#### REQUIRED ACTION
Repeat the listing below in full, keeping every character as it is.
▼▼▼
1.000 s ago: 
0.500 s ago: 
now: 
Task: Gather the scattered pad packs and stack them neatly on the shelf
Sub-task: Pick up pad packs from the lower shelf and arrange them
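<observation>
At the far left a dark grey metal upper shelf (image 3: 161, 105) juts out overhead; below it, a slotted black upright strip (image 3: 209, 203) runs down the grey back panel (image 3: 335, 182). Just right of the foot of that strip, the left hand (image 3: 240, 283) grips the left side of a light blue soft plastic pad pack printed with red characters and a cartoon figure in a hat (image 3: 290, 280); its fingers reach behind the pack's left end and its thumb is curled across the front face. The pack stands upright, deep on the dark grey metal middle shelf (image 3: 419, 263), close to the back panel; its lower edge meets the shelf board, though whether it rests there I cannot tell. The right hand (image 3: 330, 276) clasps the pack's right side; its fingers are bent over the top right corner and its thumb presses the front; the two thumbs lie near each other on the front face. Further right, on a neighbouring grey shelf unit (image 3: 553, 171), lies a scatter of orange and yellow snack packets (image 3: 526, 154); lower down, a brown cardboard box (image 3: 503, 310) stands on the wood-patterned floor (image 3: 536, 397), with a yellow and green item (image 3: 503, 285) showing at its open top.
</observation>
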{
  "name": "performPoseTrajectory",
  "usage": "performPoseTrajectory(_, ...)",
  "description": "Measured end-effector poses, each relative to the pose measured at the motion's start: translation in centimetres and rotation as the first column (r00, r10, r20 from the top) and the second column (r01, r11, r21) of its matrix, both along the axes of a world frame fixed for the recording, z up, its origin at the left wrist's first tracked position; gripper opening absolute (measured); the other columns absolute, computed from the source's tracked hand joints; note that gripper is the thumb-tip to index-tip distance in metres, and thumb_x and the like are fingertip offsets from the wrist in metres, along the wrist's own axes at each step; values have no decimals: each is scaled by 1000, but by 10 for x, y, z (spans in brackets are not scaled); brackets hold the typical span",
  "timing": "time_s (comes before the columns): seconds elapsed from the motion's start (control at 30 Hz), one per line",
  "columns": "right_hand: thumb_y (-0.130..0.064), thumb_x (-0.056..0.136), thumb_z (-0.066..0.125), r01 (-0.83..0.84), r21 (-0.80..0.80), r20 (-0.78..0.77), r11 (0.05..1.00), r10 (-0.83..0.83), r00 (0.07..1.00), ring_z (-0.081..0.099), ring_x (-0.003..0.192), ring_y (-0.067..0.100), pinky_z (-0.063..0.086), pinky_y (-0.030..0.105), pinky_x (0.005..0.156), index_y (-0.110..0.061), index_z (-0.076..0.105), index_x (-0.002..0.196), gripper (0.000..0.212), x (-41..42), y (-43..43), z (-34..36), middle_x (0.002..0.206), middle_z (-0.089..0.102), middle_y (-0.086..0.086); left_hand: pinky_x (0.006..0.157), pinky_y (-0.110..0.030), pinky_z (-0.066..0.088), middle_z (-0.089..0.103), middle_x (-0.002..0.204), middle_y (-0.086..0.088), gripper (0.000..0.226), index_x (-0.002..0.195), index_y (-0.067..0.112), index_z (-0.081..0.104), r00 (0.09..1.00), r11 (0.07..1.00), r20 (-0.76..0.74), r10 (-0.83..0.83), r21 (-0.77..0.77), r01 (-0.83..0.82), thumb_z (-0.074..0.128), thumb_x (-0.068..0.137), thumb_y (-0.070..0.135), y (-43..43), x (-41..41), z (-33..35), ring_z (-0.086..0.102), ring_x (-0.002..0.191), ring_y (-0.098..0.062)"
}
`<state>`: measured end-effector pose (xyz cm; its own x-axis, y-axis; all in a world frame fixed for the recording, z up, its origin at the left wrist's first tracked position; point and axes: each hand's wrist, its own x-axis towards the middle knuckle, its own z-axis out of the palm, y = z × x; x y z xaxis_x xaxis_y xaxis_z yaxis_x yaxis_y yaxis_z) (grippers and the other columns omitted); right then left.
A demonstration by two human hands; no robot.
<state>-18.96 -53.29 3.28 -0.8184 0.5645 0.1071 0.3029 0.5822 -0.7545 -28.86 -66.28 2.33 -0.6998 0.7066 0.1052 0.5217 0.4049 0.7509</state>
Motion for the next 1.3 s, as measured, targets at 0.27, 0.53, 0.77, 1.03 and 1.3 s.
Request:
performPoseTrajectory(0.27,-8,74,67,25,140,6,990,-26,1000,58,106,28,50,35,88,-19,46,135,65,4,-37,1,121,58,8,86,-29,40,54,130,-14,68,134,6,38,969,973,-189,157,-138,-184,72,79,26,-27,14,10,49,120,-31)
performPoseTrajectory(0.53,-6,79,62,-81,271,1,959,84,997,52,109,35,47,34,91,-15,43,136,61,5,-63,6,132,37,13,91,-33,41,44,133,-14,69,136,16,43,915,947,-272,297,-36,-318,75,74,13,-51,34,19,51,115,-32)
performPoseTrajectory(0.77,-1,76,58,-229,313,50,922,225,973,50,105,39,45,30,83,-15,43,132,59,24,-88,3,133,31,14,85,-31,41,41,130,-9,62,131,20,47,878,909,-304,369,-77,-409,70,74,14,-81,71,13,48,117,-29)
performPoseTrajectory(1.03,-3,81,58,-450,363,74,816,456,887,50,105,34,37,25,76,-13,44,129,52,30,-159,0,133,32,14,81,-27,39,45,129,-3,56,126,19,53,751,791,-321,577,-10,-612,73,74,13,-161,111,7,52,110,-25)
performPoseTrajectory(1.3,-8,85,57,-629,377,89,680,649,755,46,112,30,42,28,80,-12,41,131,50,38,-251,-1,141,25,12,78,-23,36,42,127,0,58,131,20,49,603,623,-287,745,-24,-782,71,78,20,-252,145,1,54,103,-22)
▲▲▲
#### FINISHED EXERCISE
1.000 s ago: 
0.500 s ago: 
now: 
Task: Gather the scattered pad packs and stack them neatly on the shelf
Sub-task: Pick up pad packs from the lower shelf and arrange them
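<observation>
At the far left a dark grey metal upper shelf (image 3: 161, 105) juts out overhead; below it, a slotted black upright strip (image 3: 209, 203) runs down the grey back panel (image 3: 335, 182). Just right of the foot of that strip, the left hand (image 3: 240, 283) grips the left side of a light blue soft plastic pad pack printed with red characters and a cartoon figure in a hat (image 3: 290, 280); its fingers reach behind the pack's left end and its thumb is curled across the front face. The pack stands upright, deep on the dark grey metal middle shelf (image 3: 419, 263), close to the back panel; its lower edge meets the shelf board, though whether it rests there I cannot tell. The right hand (image 3: 330, 276) clasps the pack's right side; its fingers are bent over the top right corner and its thumb presses the front; the two thumbs lie near each other on the front face. Further right, on a neighbouring grey shelf unit (image 3: 553, 171), lies a scatter of orange and yellow snack packets (image 3: 526, 154); lower down, a brown cardboard box (image 3: 503, 310) stands on the wood-patterned floor (image 3: 536, 397), with a yellow and green item (image 3: 503, 285) showing at its open top.
</observation>
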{
  "name": "performPoseTrajectory",
  "usage": "performPoseTrajectory(_, ...)",
  "description": "Measured end-effector poses, each relative to the pose measured at the motion's start: translation in centimetres and rotation as the first column (r00, r10, r20 from the top) and the second column (r01, r11, r21) of its matrix, both along the axes of a world frame fixed for the recording, z up, its origin at the left wrist's first tracked position; gripper opening absolute (measured); the other columns absolute, computed from the source's tracked hand joints; note that gripper is the thumb-tip to index-tip distance in metres, and thumb_x and the like are fingertip offsets from the wrist in metres, along the wrist's own axes at each step; values have no decimals: each is scaled by 1000, but by 10 for x, y, z (spans in brackets are not scaled); brackets hold the typical span",
  "timing": "time_s (comes before the columns): seconds elapsed from the motion's start (control at 30 Hz), one per line",
  "columns": "right_hand: thumb_y (-0.130..0.064), thumb_x (-0.056..0.136), thumb_z (-0.066..0.125), r01 (-0.83..0.84), r21 (-0.80..0.80), r20 (-0.78..0.77), r11 (0.05..1.00), r10 (-0.83..0.83), r00 (0.07..1.00), ring_z (-0.081..0.099), ring_x (-0.003..0.192), ring_y (-0.067..0.100), pinky_z (-0.063..0.086), pinky_y (-0.030..0.105), pinky_x (0.005..0.156), index_y (-0.110..0.061), index_z (-0.076..0.105), index_x (-0.002..0.196), gripper (0.000..0.212), x (-41..42), y (-43..43), z (-34..36), middle_x (0.002..0.206), middle_z (-0.089..0.102), middle_y (-0.086..0.086); left_hand: pinky_x (0.006..0.157), pinky_y (-0.110..0.030), pinky_z (-0.066..0.088), middle_z (-0.089..0.103), middle_x (-0.002..0.204), middle_y (-0.086..0.088), gripper (0.000..0.226), index_x (-0.002..0.195), index_y (-0.067..0.112), index_z (-0.081..0.104), r00 (0.09..1.00), r11 (0.07..1.00), r20 (-0.76..0.74), r10 (-0.83..0.83), r21 (-0.77..0.77), r01 (-0.83..0.82), thumb_z (-0.074..0.128), thumb_x (-0.068..0.137), thumb_y (-0.070..0.135), y (-43..43), x (-41..41), z (-33..35), ring_z (-0.086..0.102), ring_x (-0.002..0.191), ring_y (-0.098..0.062)"
}
`<state>`: measured end-effector pose (xyz cm; its own x-axis, y-axis; all in a world frame fixed for the recording, z up, its origin at the left wrist's first tracked position; point and axes: each hand's wrist, its own x-axis towards the middle knuckle, its own z-axis out of the palm, y = z × x; x y z xaxis_x xaxis_y xaxis_z yaxis_x yaxis_y yaxis_z) (grippers and the other columns omitted); right then left.
A demonstration by two human hands; no robot.
<state>-18.96 -53.29 3.28 -0.8184 0.5645 0.1071 0.3029 0.5822 -0.7545 -28.86 -66.28 2.33 -0.6998 0.7066 0.1052 0.5217 0.4049 0.7509</state>
Motion for the next 1.3 s, as measured, targets at 0.27, 0.53, 0.77, 1.03 and 1.3 s.
Request:
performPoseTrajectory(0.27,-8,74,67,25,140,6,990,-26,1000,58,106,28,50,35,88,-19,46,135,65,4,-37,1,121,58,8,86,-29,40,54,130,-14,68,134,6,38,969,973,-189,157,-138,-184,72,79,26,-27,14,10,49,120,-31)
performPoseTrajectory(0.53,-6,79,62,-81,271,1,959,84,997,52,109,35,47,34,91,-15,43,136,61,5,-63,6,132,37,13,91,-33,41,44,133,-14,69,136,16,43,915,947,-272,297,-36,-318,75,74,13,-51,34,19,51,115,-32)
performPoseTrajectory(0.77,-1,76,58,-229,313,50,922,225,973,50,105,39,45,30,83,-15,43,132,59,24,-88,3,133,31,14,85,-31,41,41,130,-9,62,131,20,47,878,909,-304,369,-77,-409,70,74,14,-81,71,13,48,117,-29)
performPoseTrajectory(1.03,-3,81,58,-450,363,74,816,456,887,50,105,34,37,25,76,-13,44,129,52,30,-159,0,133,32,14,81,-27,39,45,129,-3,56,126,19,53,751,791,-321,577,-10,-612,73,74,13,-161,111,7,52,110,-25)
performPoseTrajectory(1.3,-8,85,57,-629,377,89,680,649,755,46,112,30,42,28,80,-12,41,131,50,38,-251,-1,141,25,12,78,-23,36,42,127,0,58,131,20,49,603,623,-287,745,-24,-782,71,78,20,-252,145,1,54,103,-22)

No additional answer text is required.